[From page 521 of "The Cost of Natural Selection." All comments in square brackets and emphasis are mine.]
We do not know how many loci two 'good' but fairly closely related species differ. Their taxonomic characters may depend mainly on as few as twenty gene substitutions. But there is every reason to think that substitutions have occurred at a great many other loci. [Haldane continues the paragraph with a discussion of the viabilities of 18 recessive mutations studied by Punnett in Lathyrus odoratus and how the viability of these mutations seemed to be increasing with time (the older mutations invariably had higher viabilities than the newer mutations). Haldane felt that this was due to the accumulation of modifiers (genes at other loci)  that improved the viability of the 18 visible mutations. This was Haldane's justification for claiming that even though twenty mutations might explain the taxonomic character differences between two species, substitutions may have occurred at a great many other loci.]

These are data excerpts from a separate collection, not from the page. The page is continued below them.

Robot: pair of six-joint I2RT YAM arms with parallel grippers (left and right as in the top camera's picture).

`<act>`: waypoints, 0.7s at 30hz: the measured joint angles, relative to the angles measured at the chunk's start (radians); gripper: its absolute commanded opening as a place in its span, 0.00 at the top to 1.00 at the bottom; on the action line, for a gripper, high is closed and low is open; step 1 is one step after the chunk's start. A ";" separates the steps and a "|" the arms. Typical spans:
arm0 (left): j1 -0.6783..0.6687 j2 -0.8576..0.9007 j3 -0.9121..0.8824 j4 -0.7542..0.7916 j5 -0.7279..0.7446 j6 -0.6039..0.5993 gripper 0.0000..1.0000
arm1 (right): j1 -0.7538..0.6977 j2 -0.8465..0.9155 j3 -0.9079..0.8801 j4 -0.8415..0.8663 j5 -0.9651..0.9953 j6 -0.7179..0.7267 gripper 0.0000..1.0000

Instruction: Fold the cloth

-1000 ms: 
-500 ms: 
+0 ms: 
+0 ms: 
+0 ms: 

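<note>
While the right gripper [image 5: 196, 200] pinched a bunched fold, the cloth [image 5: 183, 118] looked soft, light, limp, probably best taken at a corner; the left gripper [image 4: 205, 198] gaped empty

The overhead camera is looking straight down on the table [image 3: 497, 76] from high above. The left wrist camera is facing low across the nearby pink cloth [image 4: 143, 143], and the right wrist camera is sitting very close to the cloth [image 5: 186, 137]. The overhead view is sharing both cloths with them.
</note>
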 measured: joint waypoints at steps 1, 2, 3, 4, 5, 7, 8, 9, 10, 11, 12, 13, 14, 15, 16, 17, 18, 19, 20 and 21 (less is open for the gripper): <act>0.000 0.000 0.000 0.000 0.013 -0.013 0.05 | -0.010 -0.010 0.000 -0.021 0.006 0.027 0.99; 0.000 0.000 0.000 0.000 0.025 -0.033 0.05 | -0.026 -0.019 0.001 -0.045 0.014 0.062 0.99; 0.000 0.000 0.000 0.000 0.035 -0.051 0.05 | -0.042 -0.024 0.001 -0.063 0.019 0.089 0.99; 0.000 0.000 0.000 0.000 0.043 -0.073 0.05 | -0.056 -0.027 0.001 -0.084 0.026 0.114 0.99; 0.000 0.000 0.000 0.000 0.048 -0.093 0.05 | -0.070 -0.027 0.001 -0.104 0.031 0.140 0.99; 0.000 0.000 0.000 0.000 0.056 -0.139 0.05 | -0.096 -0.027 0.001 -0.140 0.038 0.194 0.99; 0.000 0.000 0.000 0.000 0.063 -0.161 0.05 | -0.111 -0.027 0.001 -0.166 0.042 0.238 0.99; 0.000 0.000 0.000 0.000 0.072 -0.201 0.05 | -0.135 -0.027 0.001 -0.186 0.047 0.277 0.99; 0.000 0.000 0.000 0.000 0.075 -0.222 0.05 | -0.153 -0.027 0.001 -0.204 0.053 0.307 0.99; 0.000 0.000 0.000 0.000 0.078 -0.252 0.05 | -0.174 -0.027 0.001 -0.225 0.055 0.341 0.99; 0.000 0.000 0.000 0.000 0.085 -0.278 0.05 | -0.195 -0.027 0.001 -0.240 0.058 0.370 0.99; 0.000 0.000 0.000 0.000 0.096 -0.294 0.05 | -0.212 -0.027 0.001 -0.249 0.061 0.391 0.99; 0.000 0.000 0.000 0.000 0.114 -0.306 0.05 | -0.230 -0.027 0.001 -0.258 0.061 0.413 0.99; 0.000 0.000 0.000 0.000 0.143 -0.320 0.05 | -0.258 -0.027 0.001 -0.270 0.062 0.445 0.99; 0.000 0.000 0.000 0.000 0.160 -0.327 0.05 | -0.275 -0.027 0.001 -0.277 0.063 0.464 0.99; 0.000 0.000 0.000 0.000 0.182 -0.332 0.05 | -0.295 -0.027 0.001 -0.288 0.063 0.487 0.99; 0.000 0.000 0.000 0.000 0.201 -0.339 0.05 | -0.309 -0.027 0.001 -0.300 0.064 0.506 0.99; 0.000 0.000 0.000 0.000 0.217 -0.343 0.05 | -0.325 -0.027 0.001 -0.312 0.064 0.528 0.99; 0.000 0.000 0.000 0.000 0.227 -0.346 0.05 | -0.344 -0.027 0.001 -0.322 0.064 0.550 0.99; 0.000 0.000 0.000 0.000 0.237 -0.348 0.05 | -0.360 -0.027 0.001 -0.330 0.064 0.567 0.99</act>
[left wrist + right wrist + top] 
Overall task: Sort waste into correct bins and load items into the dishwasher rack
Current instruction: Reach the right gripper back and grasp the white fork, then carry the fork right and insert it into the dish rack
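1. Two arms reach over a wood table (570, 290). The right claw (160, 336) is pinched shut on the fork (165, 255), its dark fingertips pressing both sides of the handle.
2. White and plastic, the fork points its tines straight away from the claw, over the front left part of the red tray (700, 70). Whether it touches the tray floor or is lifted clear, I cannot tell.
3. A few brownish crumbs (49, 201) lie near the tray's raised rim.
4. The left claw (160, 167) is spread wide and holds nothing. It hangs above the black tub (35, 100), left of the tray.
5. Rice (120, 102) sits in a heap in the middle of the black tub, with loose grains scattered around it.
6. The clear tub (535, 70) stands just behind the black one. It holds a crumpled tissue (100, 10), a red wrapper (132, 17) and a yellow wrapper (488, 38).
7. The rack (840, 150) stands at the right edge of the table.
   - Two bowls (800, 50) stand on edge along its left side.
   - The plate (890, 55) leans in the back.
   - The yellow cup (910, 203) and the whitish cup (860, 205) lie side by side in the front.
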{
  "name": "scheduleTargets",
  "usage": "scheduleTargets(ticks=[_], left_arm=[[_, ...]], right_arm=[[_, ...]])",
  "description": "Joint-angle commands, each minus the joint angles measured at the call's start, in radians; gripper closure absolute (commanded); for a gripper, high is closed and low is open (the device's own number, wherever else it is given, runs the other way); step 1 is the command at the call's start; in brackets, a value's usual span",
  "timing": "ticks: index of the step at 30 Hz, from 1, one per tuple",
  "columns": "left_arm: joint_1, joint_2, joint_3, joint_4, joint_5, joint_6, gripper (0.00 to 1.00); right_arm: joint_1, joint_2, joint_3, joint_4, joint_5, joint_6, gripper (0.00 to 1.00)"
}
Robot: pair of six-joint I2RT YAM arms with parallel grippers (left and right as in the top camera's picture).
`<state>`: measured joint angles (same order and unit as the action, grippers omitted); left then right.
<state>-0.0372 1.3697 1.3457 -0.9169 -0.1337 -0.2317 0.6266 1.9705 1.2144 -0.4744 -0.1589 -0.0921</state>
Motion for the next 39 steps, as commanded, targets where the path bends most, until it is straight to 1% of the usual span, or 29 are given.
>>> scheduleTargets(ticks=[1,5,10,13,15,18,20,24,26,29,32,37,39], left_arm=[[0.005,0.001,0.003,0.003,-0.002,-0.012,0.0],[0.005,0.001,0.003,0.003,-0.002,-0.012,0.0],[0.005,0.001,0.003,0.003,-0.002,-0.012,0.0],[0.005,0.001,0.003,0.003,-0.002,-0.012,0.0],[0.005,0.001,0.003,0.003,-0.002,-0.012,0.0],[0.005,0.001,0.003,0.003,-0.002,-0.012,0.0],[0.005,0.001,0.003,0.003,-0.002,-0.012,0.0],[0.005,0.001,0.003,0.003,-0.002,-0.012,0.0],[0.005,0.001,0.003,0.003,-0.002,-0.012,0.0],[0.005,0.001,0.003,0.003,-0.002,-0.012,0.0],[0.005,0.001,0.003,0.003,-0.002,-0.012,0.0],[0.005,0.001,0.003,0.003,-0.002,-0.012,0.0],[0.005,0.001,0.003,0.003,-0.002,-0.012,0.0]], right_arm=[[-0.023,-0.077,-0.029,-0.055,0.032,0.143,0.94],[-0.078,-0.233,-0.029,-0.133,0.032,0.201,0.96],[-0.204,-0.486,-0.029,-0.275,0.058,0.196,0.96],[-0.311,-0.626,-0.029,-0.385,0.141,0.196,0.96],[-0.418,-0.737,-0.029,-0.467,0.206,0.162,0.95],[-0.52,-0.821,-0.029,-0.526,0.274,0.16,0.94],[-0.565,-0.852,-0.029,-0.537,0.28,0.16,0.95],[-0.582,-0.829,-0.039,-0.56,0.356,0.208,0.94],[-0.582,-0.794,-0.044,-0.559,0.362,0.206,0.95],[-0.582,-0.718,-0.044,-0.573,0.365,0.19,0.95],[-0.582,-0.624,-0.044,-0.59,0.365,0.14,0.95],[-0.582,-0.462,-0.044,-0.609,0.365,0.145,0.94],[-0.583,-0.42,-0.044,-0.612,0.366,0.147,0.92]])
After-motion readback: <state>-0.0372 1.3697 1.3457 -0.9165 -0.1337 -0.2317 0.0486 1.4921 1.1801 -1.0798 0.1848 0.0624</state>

[In the following paragraph, Haldane begins...]
Presumably the same kind of process occurs in evolution. The number of loci in a vertebrate species has been estimated at about 40,000. 'Good' species, even when closely related, may differ at several thousand loci, even if the differences at most of them are very slight. But it takes as many deaths, or their equivalents, to replace a gene by one producing a barely distinguishable phenotype as by one producing a very different one. If two species differ at 1000 loci, and the mean rate of gene substitution, as has been suggested, is one per 300 generations, it will take 300,000 generations to generate an interspecific difference. It may take a good deal more, for if an allele a1 is replaced by a10, the population may pass through stages where the commonest genotype is a1a1, a2a2, a3a3, and so on, successively, the various alleles in turn giving maximal fitness in the existing existing environment and the residual environment.  Simpson (1953) finds the mean life of a genus of Carnivora to be about 8 million years. That of a species in horotelic vertebrate evolution may average about a million.

Zeuner (1945), after a very full discussion of the Pleistocene fossil record, concluded that in mammals, about 500,000 years were required for the evolution of a new species, though in the mole genera Mimomys and Arvicola the rate was somewhat greater. Some insects seem to have evolved at about the same rate, while other insects, and all molluscs, evolved more slowly. He estimated the total duration of the Pleistocene at 600,000 years, but some later authors would about halve that figure [note that these assumptions turned out to be quite wrong - the duration of the Pleistocene has been firmly established at over 1.5 million years in the years since Haldane wrote this]. On the other hand, changes during the Pleistocene were unusually rapid, and evolution, therefor, also probably unusually rapid. The agreement with the theory here developed is satisfactory.

[To me, this last sentence seems to indicate that Haldane saw no problem with his estimated rate of 1 substitution per 300 generations and the rate of evolution inferred from the fossil record. Additionally, Haldane seems satisfied that one to two thousand substitutions would be sufficient to differentiate two close species. Since 1,667 (the approximate number of substitutional differences expected between humans and chimpanzees if it has been 5 million years since they shared a common ancestor) substitutions falls well within this range, it appears that Haldane would have seen no problem with this number of substitutional differences between humans and chimpanzees. His arguments concerning multiple substitutions at the same locus seem weak since he is talking about substitutions at 1,667 of 40,000 loci (that works out to about 1 substitution per 24 loci) , there is no reason to expect that there would be a great deal of multiple substitutions at the same locus. At any rate, Haldane made no effort to quantify either the number of serial substitutions that would be expected at a single locus nor the number of modifiers that would be expected to raise the number of genes required to explain the taxonomic differences between to good but fairly closely related species from twenty all the way up to one to two thousand.]